Scalable machine learning based time series forecasting

Project description

mlforecast

Scalable machine learning based time series forecasting.

Install

pip install mlforecast

Optional dependencies

If you want more functionality you can instead use pip install mlforecast[extra1, extra2, ...]. The current extra dependencies are:

  • aws: adds the functionality to use S3 as the storage in the CLI.
  • cli: includes the validations necessary to use the CLI.
  • distributed: installs dask to perform distributed training. Note that you'll also need to install either lightgbm or xgboost.

For example, if you want to perform distributed training through the CLI using S3 as your storage you'll need all three extras, which you can get using: pip install mlforecast[aws, cli, distributed].

How to use

Programmatic API

Store your time series in a pandas dataframe with an index named unique_id that is the identifier of each serie, a column ds that contains the datestamps and a column y with the values.

from mlforecast.utils import generate_daily_series

series = generate_daily_series(20)
display_df(series.head())
unique_id ds y
id_00 2000-01-01 00:00:00 0.264447
id_00 2000-01-02 00:00:00 1.28402
id_00 2000-01-03 00:00:00 2.4628
id_00 2000-01-04 00:00:00 3.03552
id_00 2000-01-05 00:00:00 4.04356

Then you define your flow configuration. These include lags, transformations on the lags and date features. The transformations are defined as numba jitted functions that transform an array. If they have additional arguments you supply a tuple (transform_func, arg1, arg2, ...)

from window_ops.expanding import expanding_mean
from window_ops.rolling import rolling_mean

flow_config = dict(
    lags=[7, 14],
    lag_transforms={
        1: [expanding_mean],
        7: [(rolling_mean, 7), (rolling_mean, 14)]
    },
    date_features=['dayofweek', 'month']
)

Next define a model, if you're on a single machine this can be any regressor that follows the scikit-learn API. For distributed training there are LGBMForecast and XGBForecast.

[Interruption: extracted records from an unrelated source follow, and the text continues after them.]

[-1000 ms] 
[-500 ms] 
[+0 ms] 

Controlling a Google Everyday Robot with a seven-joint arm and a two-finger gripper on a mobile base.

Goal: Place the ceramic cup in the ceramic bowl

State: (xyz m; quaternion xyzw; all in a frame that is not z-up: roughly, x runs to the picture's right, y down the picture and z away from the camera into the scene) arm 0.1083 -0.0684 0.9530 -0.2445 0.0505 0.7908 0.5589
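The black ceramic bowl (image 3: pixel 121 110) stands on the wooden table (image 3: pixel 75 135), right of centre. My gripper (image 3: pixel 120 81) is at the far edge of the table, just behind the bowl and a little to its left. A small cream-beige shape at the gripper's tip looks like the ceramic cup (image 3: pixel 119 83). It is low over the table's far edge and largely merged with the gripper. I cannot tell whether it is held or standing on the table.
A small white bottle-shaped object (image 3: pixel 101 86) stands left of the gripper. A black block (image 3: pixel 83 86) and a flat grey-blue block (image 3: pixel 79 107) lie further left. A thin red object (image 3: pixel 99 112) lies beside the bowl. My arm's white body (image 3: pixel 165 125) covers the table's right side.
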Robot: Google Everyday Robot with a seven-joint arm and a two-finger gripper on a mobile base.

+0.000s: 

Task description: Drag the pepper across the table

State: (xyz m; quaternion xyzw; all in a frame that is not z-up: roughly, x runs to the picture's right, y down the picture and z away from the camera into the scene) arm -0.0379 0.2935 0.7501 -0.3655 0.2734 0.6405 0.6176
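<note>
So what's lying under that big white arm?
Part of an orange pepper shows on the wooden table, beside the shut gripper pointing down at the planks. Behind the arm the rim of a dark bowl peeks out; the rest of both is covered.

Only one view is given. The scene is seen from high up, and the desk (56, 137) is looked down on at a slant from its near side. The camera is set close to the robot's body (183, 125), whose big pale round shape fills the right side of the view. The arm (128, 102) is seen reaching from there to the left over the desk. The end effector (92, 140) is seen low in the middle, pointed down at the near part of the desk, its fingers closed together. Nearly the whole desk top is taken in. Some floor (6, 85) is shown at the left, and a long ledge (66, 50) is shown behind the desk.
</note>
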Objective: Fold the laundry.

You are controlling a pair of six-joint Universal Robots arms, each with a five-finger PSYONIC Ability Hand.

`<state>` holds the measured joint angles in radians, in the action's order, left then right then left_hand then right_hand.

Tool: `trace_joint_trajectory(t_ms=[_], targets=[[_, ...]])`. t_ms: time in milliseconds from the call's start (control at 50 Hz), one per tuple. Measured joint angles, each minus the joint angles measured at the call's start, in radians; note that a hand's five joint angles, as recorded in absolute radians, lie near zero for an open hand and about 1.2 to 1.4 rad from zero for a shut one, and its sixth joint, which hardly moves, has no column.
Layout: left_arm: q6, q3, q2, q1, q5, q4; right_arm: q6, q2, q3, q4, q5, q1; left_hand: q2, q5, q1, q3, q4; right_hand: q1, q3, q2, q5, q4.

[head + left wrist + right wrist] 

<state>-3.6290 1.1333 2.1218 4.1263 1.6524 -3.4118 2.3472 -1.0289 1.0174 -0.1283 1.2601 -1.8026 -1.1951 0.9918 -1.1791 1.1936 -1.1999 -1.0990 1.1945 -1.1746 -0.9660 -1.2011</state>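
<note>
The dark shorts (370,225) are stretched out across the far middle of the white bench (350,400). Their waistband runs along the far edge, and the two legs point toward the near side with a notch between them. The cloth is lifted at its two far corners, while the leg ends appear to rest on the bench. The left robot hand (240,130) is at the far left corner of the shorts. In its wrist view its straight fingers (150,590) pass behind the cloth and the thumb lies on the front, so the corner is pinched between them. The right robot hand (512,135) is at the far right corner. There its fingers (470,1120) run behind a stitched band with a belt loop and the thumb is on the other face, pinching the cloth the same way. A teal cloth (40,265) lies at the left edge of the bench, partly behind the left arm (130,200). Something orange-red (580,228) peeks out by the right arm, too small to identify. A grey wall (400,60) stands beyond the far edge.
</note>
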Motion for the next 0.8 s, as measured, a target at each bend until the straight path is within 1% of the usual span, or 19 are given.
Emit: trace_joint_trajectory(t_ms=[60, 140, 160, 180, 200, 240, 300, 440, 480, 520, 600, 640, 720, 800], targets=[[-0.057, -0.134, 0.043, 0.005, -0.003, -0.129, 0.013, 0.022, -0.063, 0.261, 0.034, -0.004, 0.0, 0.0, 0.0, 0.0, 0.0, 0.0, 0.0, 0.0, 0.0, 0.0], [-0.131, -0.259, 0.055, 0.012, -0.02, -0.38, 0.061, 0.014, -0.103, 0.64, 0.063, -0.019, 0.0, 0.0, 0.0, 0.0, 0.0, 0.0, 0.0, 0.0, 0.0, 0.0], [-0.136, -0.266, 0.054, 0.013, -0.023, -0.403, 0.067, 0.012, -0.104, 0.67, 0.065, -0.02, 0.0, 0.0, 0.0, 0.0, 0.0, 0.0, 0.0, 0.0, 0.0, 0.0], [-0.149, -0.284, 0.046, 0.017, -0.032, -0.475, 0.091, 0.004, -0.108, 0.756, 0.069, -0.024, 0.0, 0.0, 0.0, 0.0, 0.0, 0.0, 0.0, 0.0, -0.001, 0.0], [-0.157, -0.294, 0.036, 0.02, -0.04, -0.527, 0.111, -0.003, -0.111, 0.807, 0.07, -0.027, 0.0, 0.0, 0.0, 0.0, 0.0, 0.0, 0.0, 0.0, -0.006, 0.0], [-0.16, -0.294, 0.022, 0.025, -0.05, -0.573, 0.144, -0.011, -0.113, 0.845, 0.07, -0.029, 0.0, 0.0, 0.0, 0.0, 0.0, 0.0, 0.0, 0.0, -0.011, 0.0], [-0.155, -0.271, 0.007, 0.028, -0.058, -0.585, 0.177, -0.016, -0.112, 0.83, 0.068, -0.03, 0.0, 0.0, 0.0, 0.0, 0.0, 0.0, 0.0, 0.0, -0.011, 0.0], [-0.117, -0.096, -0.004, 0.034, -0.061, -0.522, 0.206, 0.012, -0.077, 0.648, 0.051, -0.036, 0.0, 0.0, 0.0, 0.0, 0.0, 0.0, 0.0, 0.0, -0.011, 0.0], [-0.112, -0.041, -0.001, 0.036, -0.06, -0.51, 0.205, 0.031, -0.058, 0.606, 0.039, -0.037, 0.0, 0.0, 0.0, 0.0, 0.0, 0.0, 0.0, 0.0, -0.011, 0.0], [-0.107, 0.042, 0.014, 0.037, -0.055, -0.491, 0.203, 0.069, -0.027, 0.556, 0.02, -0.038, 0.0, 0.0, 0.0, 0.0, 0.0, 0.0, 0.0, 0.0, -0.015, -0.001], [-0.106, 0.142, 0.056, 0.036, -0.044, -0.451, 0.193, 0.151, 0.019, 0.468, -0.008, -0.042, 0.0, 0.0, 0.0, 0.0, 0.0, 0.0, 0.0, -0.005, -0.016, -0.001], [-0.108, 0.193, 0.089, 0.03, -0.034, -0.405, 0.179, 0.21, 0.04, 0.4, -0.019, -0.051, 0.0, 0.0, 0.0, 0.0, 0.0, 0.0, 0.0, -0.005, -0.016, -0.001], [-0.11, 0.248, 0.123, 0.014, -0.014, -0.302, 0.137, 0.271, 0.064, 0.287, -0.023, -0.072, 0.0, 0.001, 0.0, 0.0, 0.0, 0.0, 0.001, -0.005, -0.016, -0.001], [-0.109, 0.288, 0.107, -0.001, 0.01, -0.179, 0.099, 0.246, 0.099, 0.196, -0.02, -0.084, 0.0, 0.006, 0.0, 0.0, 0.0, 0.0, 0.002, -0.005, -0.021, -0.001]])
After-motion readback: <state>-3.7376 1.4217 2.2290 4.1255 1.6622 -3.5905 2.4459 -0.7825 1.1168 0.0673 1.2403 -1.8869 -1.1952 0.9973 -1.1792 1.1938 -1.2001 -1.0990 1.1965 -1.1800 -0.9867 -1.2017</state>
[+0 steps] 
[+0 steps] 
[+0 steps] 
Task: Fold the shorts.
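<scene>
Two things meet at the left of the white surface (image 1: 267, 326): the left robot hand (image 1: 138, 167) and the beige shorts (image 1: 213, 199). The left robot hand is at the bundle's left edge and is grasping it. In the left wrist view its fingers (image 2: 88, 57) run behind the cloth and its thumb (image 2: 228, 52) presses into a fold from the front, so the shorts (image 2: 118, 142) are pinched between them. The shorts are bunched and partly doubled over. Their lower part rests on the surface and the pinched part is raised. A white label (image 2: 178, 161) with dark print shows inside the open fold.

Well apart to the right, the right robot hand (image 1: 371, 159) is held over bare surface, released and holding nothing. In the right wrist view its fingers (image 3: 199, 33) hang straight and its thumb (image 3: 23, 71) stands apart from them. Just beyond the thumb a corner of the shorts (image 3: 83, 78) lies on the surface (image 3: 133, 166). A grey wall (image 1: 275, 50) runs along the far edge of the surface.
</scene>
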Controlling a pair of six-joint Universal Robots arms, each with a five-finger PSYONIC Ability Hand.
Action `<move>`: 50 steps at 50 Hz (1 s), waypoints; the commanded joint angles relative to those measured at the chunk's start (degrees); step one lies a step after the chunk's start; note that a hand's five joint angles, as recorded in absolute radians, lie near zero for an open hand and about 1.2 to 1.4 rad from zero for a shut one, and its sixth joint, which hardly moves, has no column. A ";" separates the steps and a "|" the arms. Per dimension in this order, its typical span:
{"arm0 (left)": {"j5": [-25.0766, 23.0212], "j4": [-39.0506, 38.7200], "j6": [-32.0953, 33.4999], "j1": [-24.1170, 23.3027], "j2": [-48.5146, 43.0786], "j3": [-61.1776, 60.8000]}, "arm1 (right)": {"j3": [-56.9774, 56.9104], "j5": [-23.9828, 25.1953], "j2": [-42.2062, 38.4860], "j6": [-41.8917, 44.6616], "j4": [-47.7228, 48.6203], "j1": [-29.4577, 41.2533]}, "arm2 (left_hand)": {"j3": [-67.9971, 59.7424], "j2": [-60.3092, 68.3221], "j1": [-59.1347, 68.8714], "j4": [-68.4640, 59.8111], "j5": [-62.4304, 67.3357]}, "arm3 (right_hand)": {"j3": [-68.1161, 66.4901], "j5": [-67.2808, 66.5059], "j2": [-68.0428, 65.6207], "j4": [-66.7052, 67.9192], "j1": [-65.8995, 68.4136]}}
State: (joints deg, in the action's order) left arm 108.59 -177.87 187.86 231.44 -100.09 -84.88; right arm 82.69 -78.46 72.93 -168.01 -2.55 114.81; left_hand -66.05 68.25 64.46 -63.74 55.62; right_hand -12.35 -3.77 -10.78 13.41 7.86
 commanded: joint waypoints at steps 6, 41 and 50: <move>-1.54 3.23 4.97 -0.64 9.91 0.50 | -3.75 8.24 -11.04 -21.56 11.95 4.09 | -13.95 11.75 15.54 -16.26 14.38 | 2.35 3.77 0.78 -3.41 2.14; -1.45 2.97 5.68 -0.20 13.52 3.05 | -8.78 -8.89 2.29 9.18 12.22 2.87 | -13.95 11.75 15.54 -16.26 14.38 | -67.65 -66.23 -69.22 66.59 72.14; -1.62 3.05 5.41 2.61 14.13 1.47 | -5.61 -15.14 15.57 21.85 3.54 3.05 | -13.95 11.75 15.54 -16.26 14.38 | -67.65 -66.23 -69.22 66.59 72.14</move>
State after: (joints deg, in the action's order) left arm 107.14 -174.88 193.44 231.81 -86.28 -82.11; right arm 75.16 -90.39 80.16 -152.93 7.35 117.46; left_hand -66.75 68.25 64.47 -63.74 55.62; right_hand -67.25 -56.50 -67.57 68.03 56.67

from sklearn.ensemble import RandomForestRegressor

model = RandomForestRegressor()

Now instantiate your forecast object with the model and the flow configuration. There are two types of forecasters, Forecast and DistributedForecast. Since this is a single machine example we'll use the first.

from mlforecast.forecast import Forecast

fcst = Forecast(model, flow_config)

To compute the transformations and train the model on the data you call .fit on your Forecast object.

fcst.fit(series)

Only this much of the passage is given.